Zapisy SUiKZP są oczywiście wytycznymi przy tworzeniu nowych MPZP.
SUiKZP jest jednak „konstytucją planistyczną” naszego miasta. Można
więc śmiało stwierdzić, że STRATEGICZNYM ZAMIAREM MIASTA jest, aby
obszary ZB były terenem o przewadze zabudowy JEDNORODZINNEJ. W
związku z tym, przy zmianach MPZP należy posługiwać się tymi
wytycznymi.
CO MOŻEMY REALNIE OSIĄGNĄĆ?
1) Teren należy podzielić na kwartały, z precyzyjnym opisem na
temat rodzaju zabudowy: np. jednorodzinna, wielorodzinna,
jednorodzinna/usługi, usługi itd. Tak, jak w projektach MPZP
Brzeziny i Białołęka Wieś.
2) Zgodnie z zapisami w SUiKZP o „przewadze”, większość
kwartałów powinna być przeznaczona pod budownictwo jednorodzinne.

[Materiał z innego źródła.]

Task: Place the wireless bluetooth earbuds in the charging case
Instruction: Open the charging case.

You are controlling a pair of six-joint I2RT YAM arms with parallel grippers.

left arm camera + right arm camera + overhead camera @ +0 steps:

3) Wydzielić więcej obszarów (poza tymi, które już są) pod tzw.
usługi publiczne (szkoły, przedszkola, domy kultury, przychodnie,
policja itd.) oraz zieleń publiczną i rekreację (parki, place zabaw,
boiska sportowe itd.).
4) Wydzielić nowy obszar pod pętlę autobusową.
5) Wytyczyć ścieżki rowerowe.
JAK TO ZROBIĆ?
To wielkie wyzwanie. Potrzebna będzie maksymalna mobilizacja
WSZYSTKICH mieszkańców ZB, od Trasy Toruńskiej po Kobiałkę, w tym
lokalnych organizacji, działających formalnie jak i nieformalnie, na
przykład takich jak Stowarzyszenia Zielona Białołęka i Partnerstwo
Ulic.
Jeżeli chcemy osiągnąć cel, to nie wystarczy zebranie podpisów. Z
mojego krótkiego doświadczenia radnego wynika, że pisma i podpisy są
oczywiście potrzebne, ale… nic tak dobrze nie działa na radnych, jak
spora grupa mieszkańców na sali obrad, którzy przysłuchują się
dyskusji i biorą w niej udział. Trzeba więc, aby mieszkańcy byli na
posiedzeniach różnych Komisji, sesjach Rady Dzielnicy i Rady Miasta,
spotkaniach z Biurem Planowania i Architektury itd.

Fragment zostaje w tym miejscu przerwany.